▶ _Exercise directions_
Copy each line below containing "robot".

***** Provided data

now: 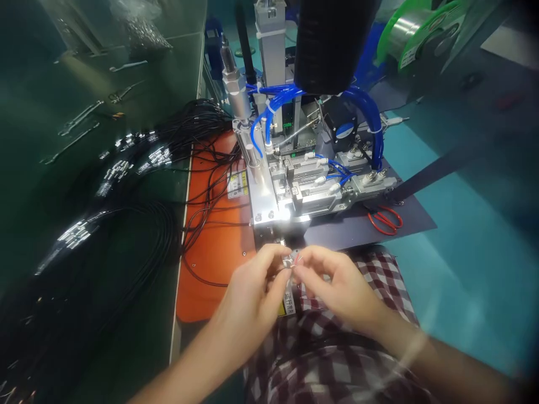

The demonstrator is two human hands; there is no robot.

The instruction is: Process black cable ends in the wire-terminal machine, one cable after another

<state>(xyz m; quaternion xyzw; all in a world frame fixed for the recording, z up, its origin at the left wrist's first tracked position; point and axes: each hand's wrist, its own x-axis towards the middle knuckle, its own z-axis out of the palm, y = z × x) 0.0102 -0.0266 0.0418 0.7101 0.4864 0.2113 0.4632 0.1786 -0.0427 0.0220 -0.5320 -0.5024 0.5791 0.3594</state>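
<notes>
My left hand (256, 283) is closed in a pinch at the front of the machine, just below its metal block (290, 224). Between its thumb and forefinger sits the end of a thin cable, mostly covered by the fingers. Facing it, my right hand (341, 283) pinches thin red and white wires (297, 260) that fan out from there. The fingertips of both hands almost meet. A black cable (206, 280) curves across the orange base plate (219, 306) and passes behind my left hand.
Bundled black cables (160, 224) with shiny ends cover the left table. Wrenches (80, 120) and a bag of small parts (141, 33) lie beyond. Blue air hoses (373, 118) arch over the machine. Red-handled scissors (385, 220) rest at right, below a green solder spool (404, 33).
</notes>
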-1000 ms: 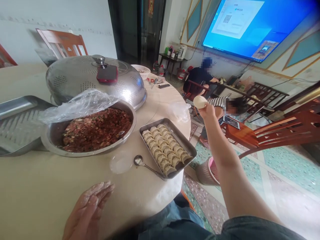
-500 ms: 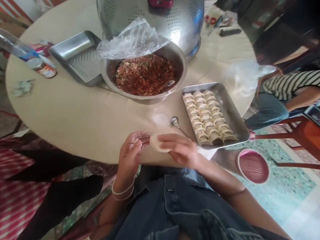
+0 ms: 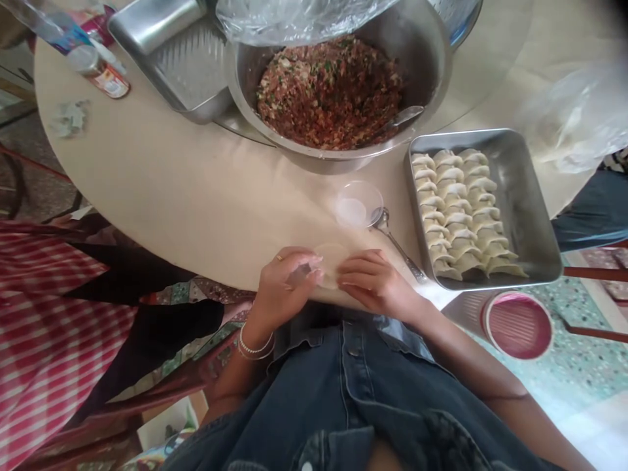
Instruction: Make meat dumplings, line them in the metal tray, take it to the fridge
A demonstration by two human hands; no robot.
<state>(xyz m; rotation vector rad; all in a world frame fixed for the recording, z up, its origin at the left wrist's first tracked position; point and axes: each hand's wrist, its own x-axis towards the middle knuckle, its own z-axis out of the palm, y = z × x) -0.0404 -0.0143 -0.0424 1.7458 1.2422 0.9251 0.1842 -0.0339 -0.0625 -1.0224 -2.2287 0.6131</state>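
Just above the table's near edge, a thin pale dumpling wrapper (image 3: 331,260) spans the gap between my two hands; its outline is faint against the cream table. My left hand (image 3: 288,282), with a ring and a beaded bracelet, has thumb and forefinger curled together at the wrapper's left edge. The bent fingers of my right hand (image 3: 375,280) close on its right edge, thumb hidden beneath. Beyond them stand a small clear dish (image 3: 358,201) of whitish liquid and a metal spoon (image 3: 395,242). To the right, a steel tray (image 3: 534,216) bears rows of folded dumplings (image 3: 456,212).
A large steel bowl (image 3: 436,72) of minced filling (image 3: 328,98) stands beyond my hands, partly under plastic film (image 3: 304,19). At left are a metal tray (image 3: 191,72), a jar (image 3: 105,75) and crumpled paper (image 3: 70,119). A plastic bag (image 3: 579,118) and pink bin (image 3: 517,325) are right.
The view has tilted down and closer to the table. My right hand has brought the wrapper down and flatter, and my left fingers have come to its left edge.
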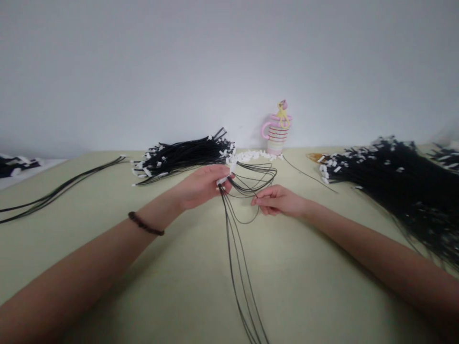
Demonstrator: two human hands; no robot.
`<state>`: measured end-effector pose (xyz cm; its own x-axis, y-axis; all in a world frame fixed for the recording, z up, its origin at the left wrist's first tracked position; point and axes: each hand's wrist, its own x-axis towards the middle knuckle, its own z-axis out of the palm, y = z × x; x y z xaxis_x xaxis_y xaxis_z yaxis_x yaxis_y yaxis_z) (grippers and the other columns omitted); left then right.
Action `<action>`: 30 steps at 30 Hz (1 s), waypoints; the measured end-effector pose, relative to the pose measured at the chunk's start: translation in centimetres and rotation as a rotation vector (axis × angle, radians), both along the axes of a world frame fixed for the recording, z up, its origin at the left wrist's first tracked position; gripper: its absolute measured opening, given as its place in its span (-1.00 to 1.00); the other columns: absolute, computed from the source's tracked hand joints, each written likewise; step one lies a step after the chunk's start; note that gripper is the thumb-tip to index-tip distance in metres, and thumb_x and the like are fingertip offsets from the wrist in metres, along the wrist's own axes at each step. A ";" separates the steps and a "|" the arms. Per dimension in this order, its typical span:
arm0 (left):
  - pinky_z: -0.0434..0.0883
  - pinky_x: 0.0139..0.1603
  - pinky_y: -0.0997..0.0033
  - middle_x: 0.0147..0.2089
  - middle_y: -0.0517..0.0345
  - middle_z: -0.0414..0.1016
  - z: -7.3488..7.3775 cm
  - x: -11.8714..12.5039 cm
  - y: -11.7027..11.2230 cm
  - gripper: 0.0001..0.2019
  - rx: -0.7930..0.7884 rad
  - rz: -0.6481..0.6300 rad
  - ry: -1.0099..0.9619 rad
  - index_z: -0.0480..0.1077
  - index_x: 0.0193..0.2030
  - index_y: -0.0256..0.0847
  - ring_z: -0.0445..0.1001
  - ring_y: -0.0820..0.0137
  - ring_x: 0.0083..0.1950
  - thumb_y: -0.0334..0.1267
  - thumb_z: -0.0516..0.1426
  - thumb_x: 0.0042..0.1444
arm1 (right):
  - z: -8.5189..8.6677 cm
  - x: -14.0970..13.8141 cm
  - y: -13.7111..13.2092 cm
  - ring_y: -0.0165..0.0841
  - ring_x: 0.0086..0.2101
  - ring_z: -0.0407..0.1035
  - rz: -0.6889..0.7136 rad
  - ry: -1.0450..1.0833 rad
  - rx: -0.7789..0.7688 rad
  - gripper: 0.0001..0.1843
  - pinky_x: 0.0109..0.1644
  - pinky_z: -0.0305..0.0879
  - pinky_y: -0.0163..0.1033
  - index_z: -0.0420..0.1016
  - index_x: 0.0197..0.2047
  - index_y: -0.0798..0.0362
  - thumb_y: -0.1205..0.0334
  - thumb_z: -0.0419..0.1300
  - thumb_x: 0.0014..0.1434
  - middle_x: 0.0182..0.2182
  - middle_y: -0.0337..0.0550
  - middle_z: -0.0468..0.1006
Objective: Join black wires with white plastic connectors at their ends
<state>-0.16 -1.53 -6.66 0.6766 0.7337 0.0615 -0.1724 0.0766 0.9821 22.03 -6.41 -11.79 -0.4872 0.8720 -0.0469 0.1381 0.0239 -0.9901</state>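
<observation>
While the left hand (204, 185) grips white connectors (224, 180) on black cables (227, 220) at frame centre, the right hand (277, 199) pinches one thin strand (247, 223) just right of it. Pale green tabletop (179, 291), far edge (308, 148) meeting grey wall (172, 67); elbow room at lower centre, between forearms (103, 253). Cable pile (190, 155) upper left of centre, cable heap (401, 177) along right edge.
</observation>
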 end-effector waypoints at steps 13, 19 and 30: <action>0.37 -0.17 0.16 -0.57 0.20 0.31 -1.3 0.6 -1.6 -0.85 -0.086 -0.271 0.178 0.37 -0.41 -0.30 0.31 0.52 -0.50 -0.23 0.16 -0.06 | -0.3 0.5 0.9 -0.28 -0.19 0.37 -0.233 0.491 -0.167 -0.57 -0.13 0.28 -0.12 0.35 -0.11 0.18 0.16 -0.19 0.13 -0.20 0.03 0.46; 0.34 -0.16 0.29 -0.57 0.22 0.31 -2.2 0.9 -0.8 -0.86 0.027 -0.112 0.142 0.36 -0.47 -0.31 0.34 0.52 -0.47 -0.25 0.13 -0.02 | -1.8 0.6 1.7 -0.39 -0.30 0.31 -0.808 0.225 0.262 -0.70 -0.34 0.25 -0.33 0.29 -0.15 0.08 0.19 0.00 0.01 -0.29 -0.12 0.39; 0.27 -0.39 0.49 -0.52 0.18 0.36 -4.8 2.1 -0.7 -0.81 0.159 0.237 0.226 0.35 -0.44 -0.31 0.33 0.51 -0.47 -0.19 0.08 -0.03 | -0.8 -4.9 -3.1 -0.52 -0.53 0.23 -0.228 -0.193 0.345 -0.79 -0.48 0.13 -0.42 0.36 -0.34 0.15 0.17 0.08 0.04 -0.47 -0.20 0.39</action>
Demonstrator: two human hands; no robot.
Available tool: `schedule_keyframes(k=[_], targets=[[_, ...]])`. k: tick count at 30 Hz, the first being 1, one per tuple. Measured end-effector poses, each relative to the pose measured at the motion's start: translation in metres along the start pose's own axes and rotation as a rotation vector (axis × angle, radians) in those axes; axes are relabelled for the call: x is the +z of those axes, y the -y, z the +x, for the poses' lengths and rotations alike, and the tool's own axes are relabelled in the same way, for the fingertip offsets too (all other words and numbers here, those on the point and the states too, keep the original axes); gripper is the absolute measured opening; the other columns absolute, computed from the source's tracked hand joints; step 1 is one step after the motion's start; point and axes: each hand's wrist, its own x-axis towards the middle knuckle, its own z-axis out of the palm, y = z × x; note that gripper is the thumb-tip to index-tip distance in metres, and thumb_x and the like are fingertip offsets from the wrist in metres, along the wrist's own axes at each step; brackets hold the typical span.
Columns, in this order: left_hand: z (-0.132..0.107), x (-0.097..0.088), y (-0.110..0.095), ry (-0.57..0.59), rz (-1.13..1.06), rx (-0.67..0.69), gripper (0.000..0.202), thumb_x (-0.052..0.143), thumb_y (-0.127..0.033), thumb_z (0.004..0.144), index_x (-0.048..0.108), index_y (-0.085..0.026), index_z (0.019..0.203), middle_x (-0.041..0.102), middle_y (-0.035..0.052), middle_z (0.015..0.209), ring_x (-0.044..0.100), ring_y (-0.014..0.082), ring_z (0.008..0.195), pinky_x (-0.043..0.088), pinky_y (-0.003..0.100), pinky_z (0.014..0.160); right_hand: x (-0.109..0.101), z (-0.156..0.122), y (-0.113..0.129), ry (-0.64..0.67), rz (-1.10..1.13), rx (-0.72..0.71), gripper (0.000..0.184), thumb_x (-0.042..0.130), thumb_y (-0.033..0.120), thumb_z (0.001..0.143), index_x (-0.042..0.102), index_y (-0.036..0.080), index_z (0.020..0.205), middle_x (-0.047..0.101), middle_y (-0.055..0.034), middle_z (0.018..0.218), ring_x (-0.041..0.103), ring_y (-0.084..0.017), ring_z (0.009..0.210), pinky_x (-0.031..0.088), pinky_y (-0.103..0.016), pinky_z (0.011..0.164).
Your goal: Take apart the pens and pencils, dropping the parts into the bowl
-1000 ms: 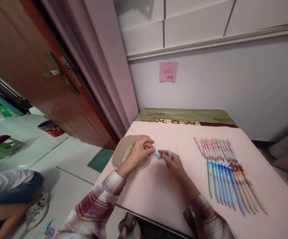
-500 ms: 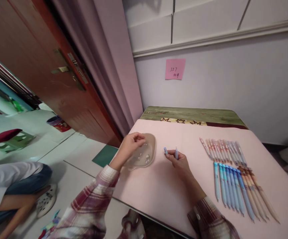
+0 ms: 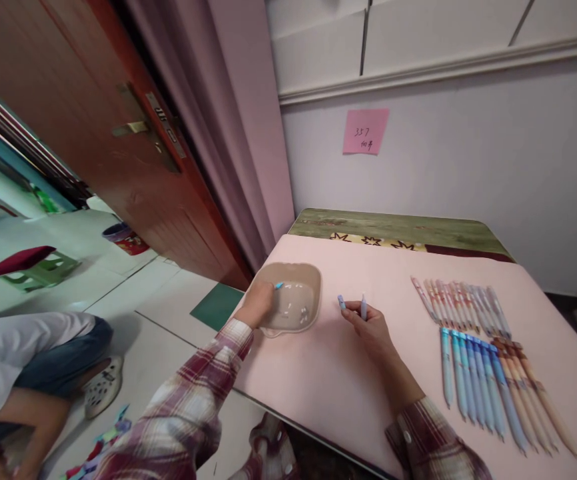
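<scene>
My left hand [image 3: 259, 301] is over the left side of a beige plastic tray [image 3: 317, 283], fingers closed on a small bright-blue piece [image 3: 279, 285], whose kind is too small to make out. A few small clear or white bits [image 3: 304, 313] lie on the tray's bottom. Right of the tray, my right hand [image 3: 367, 327] is raised above the pink tabletop with its fingers closed. It grips a pale blue pen part [image 3: 363, 307] standing upright and a short blue-and-white pen piece [image 3: 341, 302] at the thumb and fingertip.
On the table's right lie a row of pinkish and clear pens [image 3: 461, 307], and below it blue pens [image 3: 478, 380] and brown pens [image 3: 533, 393]. A pink note [image 3: 366, 132] is on the wall. Left, a person [image 3: 33, 373] crouches by a green stool [image 3: 43, 272] and a wooden door [image 3: 133, 167].
My left hand has lowered into the tray's left side, and a bright-blue piece now shows at its fingertips. My right hand keeps its pen parts. The view has shifted slightly.
</scene>
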Motion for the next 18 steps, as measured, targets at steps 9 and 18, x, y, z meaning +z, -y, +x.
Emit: schedule_keyframes(k=[9, 18], targets=[[-0.005, 0.001, -0.003, 0.212, -0.006, 0.065, 0.013, 0.06, -0.009, 0.054, 0.064, -0.021, 0.058, 0.064, 0.0001, 0.062, 0.056, 0.017, 0.066, 0.038, 0.025, 0.061, 0.003, -0.001, 0.004, 0.012, 0.015, 0.03, 0.04, 0.08, 0.046, 0.062, 0.071, 0.014, 0.084, 0.051, 0.0036, 0.055, 0.034, -0.008, 0.05, 0.025, -0.023, 0.046], [-0.007, -0.001, -0.016, 0.166, 0.002, 0.064, 0.013, 0.058, -0.005, 0.06, 0.06, -0.018, 0.059, 0.06, 0.0024, 0.062, 0.054, 0.0179, 0.066, 0.04, 0.028, 0.066, 0.002, -0.001, 0.006, 0.015, 0.029, 0.008, 0.036, 0.079, 0.044, 0.063, 0.072, 0.015, 0.083, 0.051, 0.0033, 0.056, 0.037, -0.008, 0.051, 0.027, -0.023, 0.047]])
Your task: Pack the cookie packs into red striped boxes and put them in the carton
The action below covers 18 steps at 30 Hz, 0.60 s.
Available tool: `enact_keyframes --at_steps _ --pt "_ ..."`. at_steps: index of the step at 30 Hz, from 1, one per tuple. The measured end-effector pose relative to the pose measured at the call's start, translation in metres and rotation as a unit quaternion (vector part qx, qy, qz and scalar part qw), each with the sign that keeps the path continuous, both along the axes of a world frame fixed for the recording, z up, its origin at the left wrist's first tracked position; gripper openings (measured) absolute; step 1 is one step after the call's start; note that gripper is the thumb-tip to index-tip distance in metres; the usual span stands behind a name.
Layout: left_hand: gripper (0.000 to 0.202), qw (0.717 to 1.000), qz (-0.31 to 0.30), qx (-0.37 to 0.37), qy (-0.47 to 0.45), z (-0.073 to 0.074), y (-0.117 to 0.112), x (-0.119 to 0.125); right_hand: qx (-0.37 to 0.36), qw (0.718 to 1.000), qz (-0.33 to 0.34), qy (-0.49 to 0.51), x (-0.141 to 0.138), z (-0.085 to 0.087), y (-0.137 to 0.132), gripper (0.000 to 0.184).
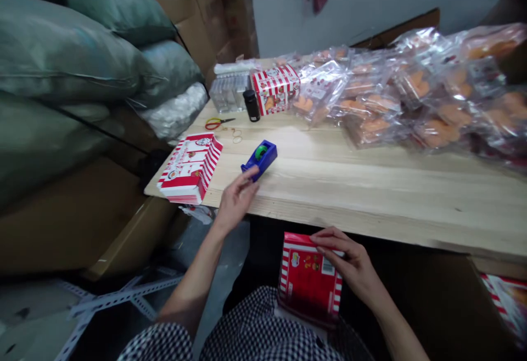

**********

▶ _Exercise solution_
The demonstrator is two human hands; there is no robot.
A demonstration by two human hands; no robot.
Demonstrator: two human hands; no robot.
Demonstrator: two human hands; no robot.

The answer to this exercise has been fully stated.